According to ARTBA’s Transportation Investment Advocacy Center™ (TIAC), eight states— Iowa, South Dakota, Utah, Idaho, Georgia, Nebraska, Washington, and Michigan— approved a gas tax increase or its equivalent in 2015. Six of these states had a Republican governor and Republican majority legislature at the time the legislation was passed.
For most state lawmakers who voted on a motor fuel tax measure last year, 2016 is the first time they are facing re-election.
In the eight states, 231 Democratic state legislators voted in favor of increasing state motor fuel taxes (66 percent of all Democrats in office at the time of the vote). In the 2016 primaries, 125 of these Democrats were up for re-election, with 122 winning their primary race. Just three Democrats who supported a gas tax increase and were up for re-election lost their seat in the primaries.
One hundred and thirteen Democratic lawmakers voted against a gas tax increase in 2015, with 39 of those legislators up for re-election in 2016, and one losing their seat in their primary race.
In 2015, 440 Republican state legislators supported successful legislation to increase state gas taxes (65 percent of all Republicans in office at the time of the vote).

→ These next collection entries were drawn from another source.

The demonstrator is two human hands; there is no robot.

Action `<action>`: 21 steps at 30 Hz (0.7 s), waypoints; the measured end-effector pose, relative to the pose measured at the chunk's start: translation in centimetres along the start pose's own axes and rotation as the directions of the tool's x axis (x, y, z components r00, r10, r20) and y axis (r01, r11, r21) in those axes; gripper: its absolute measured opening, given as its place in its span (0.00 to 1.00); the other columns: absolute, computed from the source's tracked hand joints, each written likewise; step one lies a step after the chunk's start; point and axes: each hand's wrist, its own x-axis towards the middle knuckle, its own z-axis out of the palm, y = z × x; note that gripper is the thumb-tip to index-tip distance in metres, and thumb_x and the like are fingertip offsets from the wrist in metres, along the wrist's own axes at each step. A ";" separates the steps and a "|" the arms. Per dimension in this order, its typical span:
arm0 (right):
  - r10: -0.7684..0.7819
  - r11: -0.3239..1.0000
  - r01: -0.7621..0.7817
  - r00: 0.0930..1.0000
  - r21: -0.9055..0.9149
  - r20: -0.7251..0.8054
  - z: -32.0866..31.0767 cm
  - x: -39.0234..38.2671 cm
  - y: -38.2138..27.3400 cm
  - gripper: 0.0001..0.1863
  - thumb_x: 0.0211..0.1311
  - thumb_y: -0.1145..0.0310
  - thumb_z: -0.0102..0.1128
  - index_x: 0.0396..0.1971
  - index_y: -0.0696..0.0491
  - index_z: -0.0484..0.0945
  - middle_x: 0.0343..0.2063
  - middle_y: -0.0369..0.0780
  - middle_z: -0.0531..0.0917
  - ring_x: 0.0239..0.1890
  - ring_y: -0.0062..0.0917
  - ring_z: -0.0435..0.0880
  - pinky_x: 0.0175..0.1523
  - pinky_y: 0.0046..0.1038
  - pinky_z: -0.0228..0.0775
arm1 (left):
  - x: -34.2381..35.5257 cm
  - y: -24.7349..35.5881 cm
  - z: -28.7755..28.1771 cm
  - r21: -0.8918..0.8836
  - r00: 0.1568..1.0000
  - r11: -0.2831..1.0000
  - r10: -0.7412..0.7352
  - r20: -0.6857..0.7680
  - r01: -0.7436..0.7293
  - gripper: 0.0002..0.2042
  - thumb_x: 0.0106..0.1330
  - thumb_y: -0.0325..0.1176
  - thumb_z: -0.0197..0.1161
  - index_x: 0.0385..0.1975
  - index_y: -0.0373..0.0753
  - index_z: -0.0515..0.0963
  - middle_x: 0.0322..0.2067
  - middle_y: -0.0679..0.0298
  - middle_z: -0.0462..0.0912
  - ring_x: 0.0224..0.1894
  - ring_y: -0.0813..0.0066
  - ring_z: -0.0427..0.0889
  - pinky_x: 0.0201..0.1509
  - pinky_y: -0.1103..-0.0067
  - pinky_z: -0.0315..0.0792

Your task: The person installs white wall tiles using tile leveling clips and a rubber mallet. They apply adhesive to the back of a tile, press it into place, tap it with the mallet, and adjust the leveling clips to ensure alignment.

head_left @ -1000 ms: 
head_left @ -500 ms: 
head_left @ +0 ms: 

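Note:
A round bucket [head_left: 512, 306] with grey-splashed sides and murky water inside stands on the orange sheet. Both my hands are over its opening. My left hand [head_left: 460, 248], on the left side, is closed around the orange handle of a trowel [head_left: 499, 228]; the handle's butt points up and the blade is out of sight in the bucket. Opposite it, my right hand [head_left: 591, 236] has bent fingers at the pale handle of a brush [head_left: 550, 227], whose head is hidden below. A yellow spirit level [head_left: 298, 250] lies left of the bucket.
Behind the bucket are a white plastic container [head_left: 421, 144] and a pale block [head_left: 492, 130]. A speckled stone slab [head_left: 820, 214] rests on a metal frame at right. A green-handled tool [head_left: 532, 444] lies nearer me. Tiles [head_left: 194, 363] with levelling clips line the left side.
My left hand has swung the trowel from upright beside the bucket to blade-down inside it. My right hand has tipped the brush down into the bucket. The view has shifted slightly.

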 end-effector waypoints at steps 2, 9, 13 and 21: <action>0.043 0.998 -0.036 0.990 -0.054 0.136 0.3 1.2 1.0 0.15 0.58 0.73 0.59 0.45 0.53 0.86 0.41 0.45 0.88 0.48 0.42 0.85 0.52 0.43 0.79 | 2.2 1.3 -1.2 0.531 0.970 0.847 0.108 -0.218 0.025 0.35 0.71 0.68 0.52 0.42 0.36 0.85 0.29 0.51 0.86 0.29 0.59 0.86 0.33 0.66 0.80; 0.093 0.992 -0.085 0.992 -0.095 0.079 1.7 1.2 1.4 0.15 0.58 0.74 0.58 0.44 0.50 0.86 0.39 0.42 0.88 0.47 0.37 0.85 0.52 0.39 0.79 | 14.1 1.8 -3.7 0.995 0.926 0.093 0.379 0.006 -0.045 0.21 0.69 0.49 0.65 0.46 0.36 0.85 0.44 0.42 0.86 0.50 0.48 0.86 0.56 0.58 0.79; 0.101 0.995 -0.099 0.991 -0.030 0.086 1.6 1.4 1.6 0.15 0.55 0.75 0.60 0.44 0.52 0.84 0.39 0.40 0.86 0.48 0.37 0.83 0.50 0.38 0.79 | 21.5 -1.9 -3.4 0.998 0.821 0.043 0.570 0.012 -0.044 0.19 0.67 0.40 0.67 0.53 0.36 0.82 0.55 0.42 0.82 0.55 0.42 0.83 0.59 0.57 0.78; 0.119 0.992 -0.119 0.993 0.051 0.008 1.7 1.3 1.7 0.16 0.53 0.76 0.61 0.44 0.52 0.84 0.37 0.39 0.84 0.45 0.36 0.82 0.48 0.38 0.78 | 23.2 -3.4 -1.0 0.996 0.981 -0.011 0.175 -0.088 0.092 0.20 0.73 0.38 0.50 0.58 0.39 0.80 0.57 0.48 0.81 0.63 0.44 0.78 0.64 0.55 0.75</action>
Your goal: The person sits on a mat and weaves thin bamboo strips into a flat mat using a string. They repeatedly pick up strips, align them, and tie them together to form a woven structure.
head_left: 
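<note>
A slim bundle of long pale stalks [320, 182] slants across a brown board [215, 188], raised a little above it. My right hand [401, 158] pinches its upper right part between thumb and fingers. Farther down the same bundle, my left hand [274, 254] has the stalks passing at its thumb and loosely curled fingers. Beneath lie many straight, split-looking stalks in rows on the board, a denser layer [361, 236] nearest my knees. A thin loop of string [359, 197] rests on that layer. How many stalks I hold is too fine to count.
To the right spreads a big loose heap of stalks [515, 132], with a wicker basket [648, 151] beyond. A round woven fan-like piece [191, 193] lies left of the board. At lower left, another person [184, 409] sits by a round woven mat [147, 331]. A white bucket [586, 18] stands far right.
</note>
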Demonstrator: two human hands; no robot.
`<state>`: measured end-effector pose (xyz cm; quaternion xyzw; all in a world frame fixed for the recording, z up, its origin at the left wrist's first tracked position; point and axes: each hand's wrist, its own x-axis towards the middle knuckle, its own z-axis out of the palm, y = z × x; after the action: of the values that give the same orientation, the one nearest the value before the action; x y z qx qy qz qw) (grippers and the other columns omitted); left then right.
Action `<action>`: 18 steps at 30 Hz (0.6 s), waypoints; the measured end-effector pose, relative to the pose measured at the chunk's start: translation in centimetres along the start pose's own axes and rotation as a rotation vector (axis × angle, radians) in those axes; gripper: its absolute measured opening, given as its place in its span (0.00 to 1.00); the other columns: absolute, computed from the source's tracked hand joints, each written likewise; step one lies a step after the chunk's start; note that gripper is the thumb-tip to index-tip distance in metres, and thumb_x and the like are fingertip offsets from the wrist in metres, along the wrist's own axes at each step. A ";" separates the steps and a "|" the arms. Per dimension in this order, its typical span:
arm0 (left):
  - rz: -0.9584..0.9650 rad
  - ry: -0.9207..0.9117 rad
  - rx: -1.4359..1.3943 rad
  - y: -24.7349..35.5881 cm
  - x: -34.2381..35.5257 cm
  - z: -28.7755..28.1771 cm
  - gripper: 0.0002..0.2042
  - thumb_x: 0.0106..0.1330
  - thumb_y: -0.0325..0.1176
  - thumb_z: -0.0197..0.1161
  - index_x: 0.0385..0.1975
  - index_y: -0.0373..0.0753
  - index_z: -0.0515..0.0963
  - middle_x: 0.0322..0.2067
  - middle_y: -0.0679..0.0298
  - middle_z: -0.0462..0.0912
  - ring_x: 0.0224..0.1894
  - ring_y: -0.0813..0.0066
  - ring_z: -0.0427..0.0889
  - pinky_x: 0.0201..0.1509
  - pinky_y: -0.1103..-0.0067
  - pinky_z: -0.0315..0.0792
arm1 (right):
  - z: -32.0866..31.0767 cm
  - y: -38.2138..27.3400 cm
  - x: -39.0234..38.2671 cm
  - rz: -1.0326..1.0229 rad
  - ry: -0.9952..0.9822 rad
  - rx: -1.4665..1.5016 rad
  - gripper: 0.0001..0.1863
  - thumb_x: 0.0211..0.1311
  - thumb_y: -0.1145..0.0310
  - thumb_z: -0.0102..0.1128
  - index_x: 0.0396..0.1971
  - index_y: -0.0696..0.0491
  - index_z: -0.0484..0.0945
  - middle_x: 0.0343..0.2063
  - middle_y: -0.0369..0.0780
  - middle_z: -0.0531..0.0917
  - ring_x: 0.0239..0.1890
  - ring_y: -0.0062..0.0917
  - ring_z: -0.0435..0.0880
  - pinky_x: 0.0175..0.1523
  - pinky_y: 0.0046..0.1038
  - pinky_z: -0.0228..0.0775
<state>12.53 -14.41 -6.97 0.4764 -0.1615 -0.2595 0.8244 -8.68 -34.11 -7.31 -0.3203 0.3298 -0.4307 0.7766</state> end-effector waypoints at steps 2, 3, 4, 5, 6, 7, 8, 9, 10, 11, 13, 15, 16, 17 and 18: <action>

In the 2016 primaries, 293 of these Republicans ran for re-election, with 287 winning, and only six losing their seat.
Of the 228 Republicans who voted against raising their state gas tax in 2015, 172 lawmakers ran for re-election in 2016, with 167 successfully moving on to the general election, and five losing their seat in the primary.
Some conservative lawmakers had voiced concerns about their primary race as several states faced pressure from professional anti-tax groups to oppose increasing motor fuel taxes.
In a May 2015 report, “State Analysis Shows Gas Tax Supporters Not Hurt at Ballot Box,” the ARTBA-TIAC found that 95 percent of all Republican state legislators who voted to increase their state gas tax to invest in transportation infrastructure in 2013 and 2014, and ran for reelection in November 2014 won their races. On the Democratic side, 88 percent of state legislators who voted in favor of a state gas tax increase and ran for reelection in November 2014 were re-elected. This compared to 94 percent of Republicans and 86 percent of Democrats who voted against a gas tax increase, and won their November 2014 re-election campaign.
Additionally, in November 2015 every Virginia incumbent state senator was re-elected (the state House of Representatives had faced re-election in 2014 and were included in the May 2015 report). All 16 senators—12 Democratic lawmakers and four Republicans—running for re-election who had supported the bill were voted back into office. All 11 senators—10 Republican and one Democratic lawmaker—who voted against the bill and ran for re-election also retained their seats.
ARTBA-TIAC staff will continue to track and report on state elections and ballot measures for the Nov. 8, general election.
Read the report.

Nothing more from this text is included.